### ASSIGNMENT
Where the records below show the word "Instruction" in a line, please copy that line.

※ ※ ※

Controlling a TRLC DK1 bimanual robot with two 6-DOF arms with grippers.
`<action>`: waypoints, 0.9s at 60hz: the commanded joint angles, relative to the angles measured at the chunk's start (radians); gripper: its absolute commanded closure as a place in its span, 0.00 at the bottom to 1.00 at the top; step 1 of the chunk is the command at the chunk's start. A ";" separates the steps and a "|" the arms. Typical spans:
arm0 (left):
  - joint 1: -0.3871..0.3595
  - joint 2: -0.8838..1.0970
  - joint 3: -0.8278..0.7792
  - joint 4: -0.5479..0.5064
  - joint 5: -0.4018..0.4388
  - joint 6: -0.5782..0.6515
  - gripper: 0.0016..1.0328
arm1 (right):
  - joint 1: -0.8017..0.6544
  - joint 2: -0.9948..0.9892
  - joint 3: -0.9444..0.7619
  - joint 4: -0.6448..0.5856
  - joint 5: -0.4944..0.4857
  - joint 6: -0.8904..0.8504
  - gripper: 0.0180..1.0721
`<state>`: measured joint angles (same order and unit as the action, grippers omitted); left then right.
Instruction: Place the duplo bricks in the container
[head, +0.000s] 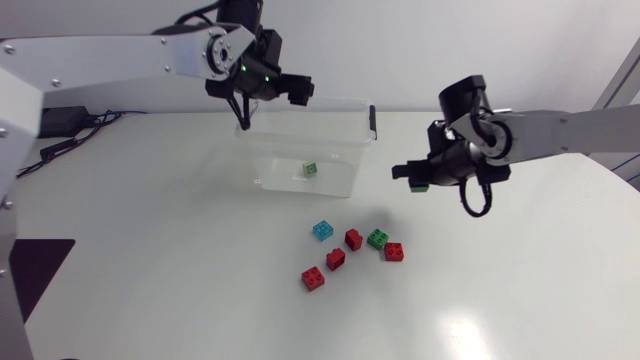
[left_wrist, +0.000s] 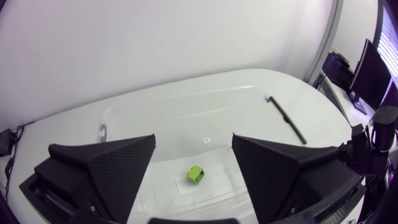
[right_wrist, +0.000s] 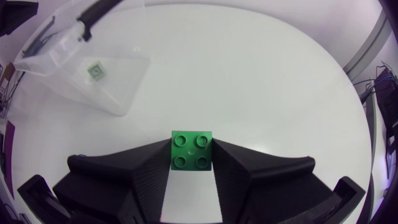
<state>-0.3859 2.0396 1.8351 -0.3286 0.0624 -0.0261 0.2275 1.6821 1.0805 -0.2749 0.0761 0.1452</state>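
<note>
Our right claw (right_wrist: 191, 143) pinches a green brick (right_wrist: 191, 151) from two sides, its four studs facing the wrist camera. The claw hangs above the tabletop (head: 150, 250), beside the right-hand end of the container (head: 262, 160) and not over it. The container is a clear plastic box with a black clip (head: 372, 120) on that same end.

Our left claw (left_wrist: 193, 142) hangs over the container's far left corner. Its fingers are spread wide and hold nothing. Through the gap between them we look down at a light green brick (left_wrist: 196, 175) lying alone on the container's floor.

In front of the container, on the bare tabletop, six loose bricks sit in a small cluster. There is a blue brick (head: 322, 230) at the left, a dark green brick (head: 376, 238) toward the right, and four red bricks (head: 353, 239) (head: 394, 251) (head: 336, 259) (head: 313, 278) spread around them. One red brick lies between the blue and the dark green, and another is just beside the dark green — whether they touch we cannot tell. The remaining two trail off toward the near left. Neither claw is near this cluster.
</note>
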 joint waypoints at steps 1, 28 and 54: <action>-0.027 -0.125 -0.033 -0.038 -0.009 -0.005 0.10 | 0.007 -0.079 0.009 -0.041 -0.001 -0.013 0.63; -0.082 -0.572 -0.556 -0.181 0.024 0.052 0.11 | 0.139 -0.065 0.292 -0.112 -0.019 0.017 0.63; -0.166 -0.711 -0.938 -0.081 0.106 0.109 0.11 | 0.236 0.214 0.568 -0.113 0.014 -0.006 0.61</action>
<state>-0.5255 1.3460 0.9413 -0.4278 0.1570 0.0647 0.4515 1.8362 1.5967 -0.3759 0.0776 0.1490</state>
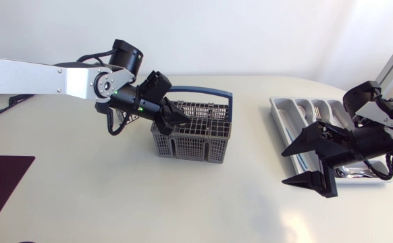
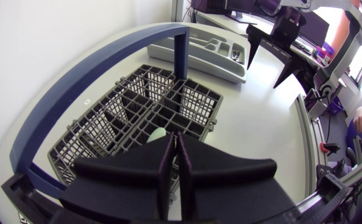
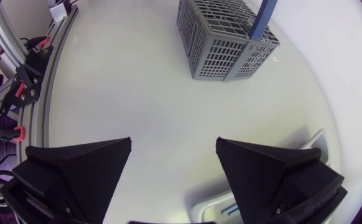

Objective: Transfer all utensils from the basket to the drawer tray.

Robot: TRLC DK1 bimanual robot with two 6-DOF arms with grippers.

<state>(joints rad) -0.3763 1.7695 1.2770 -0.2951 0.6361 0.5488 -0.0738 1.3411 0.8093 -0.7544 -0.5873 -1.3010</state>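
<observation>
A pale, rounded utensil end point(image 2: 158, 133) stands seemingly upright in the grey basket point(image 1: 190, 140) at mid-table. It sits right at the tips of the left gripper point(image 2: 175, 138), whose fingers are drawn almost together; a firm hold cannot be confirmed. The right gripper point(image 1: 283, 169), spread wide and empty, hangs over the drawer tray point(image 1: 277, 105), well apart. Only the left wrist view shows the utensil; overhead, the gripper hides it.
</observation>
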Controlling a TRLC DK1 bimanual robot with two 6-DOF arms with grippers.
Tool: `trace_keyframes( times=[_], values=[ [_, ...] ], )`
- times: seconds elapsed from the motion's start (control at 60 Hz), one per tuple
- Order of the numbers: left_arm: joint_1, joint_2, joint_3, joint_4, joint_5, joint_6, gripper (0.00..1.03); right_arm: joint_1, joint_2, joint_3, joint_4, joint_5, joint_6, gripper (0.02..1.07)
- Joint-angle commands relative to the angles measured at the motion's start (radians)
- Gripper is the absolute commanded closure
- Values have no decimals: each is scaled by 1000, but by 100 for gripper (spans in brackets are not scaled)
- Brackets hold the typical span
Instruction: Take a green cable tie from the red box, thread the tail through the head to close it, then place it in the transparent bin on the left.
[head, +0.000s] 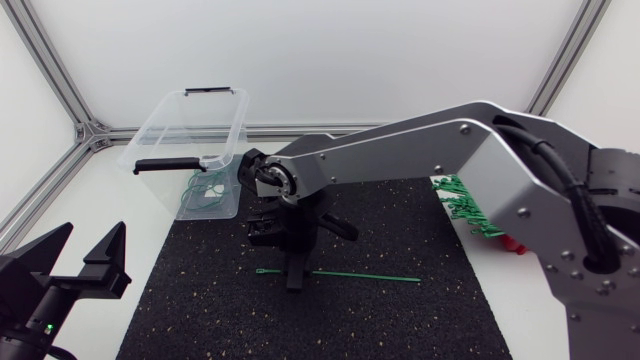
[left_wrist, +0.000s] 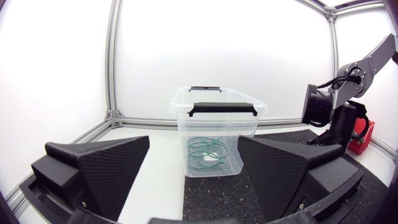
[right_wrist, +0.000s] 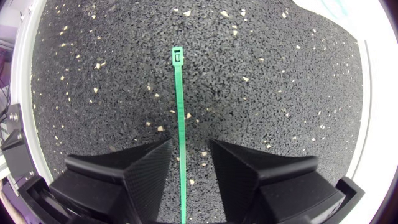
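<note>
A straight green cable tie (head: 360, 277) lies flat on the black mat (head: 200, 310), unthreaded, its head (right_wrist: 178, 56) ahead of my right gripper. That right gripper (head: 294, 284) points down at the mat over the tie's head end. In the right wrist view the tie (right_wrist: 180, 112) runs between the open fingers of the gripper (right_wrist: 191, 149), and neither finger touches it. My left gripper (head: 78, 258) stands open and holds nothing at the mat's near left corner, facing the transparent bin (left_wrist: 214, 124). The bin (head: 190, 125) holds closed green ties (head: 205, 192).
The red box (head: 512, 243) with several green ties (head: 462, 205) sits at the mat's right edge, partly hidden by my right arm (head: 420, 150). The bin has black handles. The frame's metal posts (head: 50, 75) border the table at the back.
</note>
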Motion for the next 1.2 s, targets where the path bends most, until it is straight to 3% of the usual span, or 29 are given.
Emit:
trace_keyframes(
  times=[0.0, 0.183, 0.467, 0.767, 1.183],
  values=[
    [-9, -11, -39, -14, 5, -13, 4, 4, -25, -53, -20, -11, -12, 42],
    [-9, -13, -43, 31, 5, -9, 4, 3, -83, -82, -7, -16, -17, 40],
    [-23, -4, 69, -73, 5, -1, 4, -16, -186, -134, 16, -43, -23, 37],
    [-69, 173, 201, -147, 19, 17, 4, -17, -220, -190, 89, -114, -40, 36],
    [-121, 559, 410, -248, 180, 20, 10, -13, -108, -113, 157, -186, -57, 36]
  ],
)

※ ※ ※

### WRITTEN SOLUTION
Instruction: Place the duplo bricks in the container
Instruction: Take a green cable tie from the red box, thread the tail through the head to close it, then place it in the transparent bin on the left.

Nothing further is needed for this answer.